Description
Bug Description:
Heading levels are used in ways to affect their styling and not being used semantically. This leads to poor experiences for users of assistive technologies. See MDN's notes on navigation using headings.
Reproduction Steps:
1. Go to the home page and turn on your screen reader (Voiceover, in this instance).
2. Go to the list of headings (using the rotor in Voiceover)
3. Note that they are not linear (e.g. 2, 5, 2, 5; instead of 2, 3, 2, 3)
What should be expected is a linear tree of heading levels. Each child should be a direct descendant of the parent (e.g. an <h2>
element can only have succeeding <h3>
s as direct children).
Screenshots (If applicable):




Screenshots are from this extension.
Possible Solution (optional):
Use CSS to style elements using something like a class name or the tag name itself (for example, .subheader
or applied directly to h2
) and modify this based on zoom level, width of browser, etc.
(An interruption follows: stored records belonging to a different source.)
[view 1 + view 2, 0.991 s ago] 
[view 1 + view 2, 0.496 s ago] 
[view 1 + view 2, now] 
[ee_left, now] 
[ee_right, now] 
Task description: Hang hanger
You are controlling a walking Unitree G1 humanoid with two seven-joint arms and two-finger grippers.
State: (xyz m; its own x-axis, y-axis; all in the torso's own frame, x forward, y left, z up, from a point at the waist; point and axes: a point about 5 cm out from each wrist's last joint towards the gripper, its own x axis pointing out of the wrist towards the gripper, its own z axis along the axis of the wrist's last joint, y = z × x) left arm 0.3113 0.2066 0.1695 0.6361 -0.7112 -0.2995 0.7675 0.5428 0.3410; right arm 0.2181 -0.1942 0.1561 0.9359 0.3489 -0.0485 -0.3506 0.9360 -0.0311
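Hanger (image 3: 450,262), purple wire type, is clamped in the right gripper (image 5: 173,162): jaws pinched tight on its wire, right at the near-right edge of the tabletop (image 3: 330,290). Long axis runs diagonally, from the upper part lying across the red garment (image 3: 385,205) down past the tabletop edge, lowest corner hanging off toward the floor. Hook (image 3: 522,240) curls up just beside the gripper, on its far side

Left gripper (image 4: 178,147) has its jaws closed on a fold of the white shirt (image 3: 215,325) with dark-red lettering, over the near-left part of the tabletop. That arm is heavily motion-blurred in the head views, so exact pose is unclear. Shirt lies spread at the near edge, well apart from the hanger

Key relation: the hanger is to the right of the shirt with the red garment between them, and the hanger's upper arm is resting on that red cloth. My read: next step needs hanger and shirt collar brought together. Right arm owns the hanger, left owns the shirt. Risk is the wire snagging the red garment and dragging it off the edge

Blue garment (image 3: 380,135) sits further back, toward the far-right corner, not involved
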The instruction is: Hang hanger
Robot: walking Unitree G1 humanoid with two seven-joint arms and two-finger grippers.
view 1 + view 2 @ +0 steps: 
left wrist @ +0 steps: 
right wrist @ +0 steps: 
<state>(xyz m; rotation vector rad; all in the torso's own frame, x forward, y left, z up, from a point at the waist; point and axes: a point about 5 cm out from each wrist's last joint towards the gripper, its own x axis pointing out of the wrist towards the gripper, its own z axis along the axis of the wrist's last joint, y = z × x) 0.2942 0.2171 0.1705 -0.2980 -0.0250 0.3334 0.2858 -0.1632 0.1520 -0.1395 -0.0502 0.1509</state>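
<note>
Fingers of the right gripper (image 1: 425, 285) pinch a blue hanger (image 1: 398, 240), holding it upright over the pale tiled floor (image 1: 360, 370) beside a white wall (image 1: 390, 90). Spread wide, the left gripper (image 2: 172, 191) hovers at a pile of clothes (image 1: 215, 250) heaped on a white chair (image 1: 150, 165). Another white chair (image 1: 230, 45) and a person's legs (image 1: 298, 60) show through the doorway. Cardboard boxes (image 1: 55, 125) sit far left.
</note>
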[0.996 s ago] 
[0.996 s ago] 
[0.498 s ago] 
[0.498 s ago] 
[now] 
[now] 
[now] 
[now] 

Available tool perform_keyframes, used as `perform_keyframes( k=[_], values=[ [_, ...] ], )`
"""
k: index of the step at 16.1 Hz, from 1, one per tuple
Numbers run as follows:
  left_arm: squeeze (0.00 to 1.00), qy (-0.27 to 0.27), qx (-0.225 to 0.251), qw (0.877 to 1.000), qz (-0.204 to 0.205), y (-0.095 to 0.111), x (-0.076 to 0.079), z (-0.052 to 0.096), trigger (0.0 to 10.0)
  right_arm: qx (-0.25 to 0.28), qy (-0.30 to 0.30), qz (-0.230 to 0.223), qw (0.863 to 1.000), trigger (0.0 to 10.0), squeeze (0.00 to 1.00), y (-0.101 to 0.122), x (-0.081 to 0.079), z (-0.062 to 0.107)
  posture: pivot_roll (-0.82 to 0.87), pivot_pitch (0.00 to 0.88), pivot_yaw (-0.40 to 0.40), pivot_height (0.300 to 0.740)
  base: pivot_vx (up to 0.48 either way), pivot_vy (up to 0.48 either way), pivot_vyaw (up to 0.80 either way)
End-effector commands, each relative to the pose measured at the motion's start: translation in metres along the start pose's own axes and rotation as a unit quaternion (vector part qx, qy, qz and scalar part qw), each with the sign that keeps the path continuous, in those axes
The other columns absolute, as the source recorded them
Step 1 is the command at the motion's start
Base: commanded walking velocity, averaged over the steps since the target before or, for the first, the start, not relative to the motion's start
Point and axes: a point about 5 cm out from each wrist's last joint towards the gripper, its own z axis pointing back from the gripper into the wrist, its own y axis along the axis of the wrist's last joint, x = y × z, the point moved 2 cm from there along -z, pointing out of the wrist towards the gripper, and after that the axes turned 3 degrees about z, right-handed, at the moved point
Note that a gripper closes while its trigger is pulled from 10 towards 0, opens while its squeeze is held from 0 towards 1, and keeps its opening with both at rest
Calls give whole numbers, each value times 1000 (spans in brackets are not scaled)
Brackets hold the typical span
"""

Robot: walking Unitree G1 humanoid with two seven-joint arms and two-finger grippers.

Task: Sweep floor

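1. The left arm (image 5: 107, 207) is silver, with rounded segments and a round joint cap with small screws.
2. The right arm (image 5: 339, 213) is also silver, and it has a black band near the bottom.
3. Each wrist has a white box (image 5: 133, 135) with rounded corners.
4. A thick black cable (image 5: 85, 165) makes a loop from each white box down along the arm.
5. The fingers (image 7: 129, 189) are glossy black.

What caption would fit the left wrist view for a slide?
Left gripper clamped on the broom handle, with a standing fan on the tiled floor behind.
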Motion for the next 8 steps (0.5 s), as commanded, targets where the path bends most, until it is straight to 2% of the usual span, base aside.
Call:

This would likely mean we need to decouple our styling from the MUI Typography
component. Unsure how this is done, but I see the sx
prop.
Thinking it would probably make sense to either make components that are styled correctly that we can then apply a heading level to, or something of that nature, to make a more modular and more easily maintained structure (if these styles are only used in small parts of the app, I don't want to go full design system and build out unnecessary infra).